The figures come less than 24 hours after an admission by the Bank of England that it does not expect inflation to fall to its 2% target until 2025.

The UK’s 10.1% inflation rate is the worst in the G7 club of rich economies, said The Times, leaving many wondering what is making the UK economy so uniquely poor.

What did the papers say?

Car sales and the retail sector had a “bad” March, said the BBC, with poor weather and industrial action also pointed to by some as being behind the month’s poor figure.

“Strikes and the weather are factors here,” said the BBC’s economics editor, Faisal Islam, “but there is no denying the sluggish pattern that has persisted for a year now, as energy prices have risen.”

He pointed out that, on a quarterly basis, the UK economy has “still not regained all the ground lost since the pandemic and Brexit”.

Inflation is being kept so high by the “rising cost of services since the pandemic, increasing energy costs caused by the war in Ukraine, and record food and clothing prices”, said The Times.

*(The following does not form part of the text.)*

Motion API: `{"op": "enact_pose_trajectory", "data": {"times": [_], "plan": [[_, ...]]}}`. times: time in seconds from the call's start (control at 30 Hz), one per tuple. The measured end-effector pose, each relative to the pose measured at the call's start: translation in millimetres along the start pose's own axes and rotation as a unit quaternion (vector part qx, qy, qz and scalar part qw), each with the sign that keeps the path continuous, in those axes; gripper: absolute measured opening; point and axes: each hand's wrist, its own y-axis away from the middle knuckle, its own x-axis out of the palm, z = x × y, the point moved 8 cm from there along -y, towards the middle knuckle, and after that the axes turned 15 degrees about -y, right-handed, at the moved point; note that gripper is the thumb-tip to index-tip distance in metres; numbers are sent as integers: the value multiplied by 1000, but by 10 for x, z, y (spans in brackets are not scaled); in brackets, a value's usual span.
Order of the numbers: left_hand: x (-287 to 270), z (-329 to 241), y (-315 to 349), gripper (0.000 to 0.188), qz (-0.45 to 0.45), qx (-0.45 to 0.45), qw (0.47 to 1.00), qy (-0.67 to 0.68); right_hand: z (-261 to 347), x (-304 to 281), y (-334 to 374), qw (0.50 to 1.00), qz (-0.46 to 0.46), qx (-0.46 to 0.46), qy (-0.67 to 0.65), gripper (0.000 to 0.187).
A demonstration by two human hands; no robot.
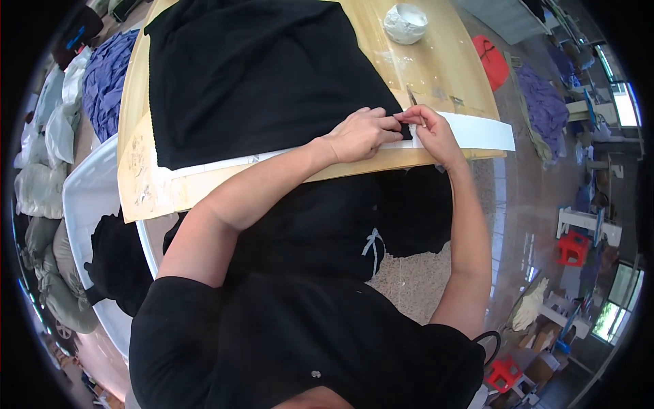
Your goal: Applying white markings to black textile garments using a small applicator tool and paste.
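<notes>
Shirt (300, 327); right fingers (426, 112) closed round slim tool (411, 95).

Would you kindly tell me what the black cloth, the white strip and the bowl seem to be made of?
Black cloth: probably textile, soft and matte, since it drapes in gentle folds.
White strip: perhaps paper, card or plastic; it looks smooth, plain and thin.
Bowl: the outside looks like crinkled white film or tape, slightly shiny, judging by its wrinkles; what lies underneath is hidden.

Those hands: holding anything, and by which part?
The right hand holds a slim tool by its nearer part; the left hand touches the black cloth near its right corner, grip unclear.
</notes>
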Motion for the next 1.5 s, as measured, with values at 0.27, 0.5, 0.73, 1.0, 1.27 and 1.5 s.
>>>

Overall inflation remains stubbornly high “largely because food inflation, running at almost 20%, is coming down more slowly than predicted”, wrote Larry Elliott, economics editor of The Guardian.

But why are food costs so high? Supermarket bosses blame “meddling ministers” after they imposed “eye-watering” costs on the industry, said The Telegraph.

The bosses of Britain’s biggest grocers told John Glen, chief secretary to the Treasury, that “onerous regulation covering everything from recycling to border checks was making the weekly shop more expensive”.

Some are blaming Brexit, wrote Richard Partington, The Guardian’s economics correspondent, as it has “added to delivery times and costs for UK imports, a factor likely to be passed on to consumers in the shops”. In addition, a “lack of available staff in many sectors of the economy is forcing companies to offer higher wages to recruit or retain employees”.

Meanwhile, Duncan Simpson, executive director at the Adam Smith Institute, a think tank, told The Telegraph that the “failing Bank of England” was to blame. “Years of low rates and printing money has led to sky-high inflation,” he said. “Britons are now reaping what the Bank has sown.”

However, said the Financial Times, the Bank’s governor, Andrew Bailey, has criticised “the language of blame”, saying the Covid pandemic and the war in Ukraine were events that had pushed up inflation and which the Bank “could not have anticipated”.

What next?

Those looking for good news on the horizon will have their eyes fixed on two forthcoming announcements. The current second quarter could “see a fall” in GDP, warned Islam, due to the extra bank holiday for the coronation. This would leave people hoping for better news later in the year.

Meanwhile, the next consumer price inflation (CPI) figures are due to be reported on 24 May, and analysts will be hoping for better news there. “It will be significantly lower – probably in the region of 7% to 8% – purely because of base effects,” wrote John Stepek for Bloomberg.

Were inflation to remain stubborn, it could have political ramifications for the prime minister, who promised to halve it by the end of the year. “If I were Rishi Sunak,” wrote columnist Jack Kessler in the Evening Standard, “I would be concerned… most of all about inflation, which is looking awfully sticky.”

Although the Bank of England expects inflation to fall to 5.1% by the end of the year, that is significantly higher than the 3.9% in its February forecast, “placing the prime minister’s pledge to halve inflation at risk”, he added.

Meanwhile, there is a danger that further interest rate rises could write a plot twist into the story, said Elliott. The “higher rates go the bigger the risk that the economy will at some point crack under the strain”, he wrote, warning that “having been relentlessly too pessimistic in the past”, the Bank of England “could now be overly optimistic about the economy’s resilience”.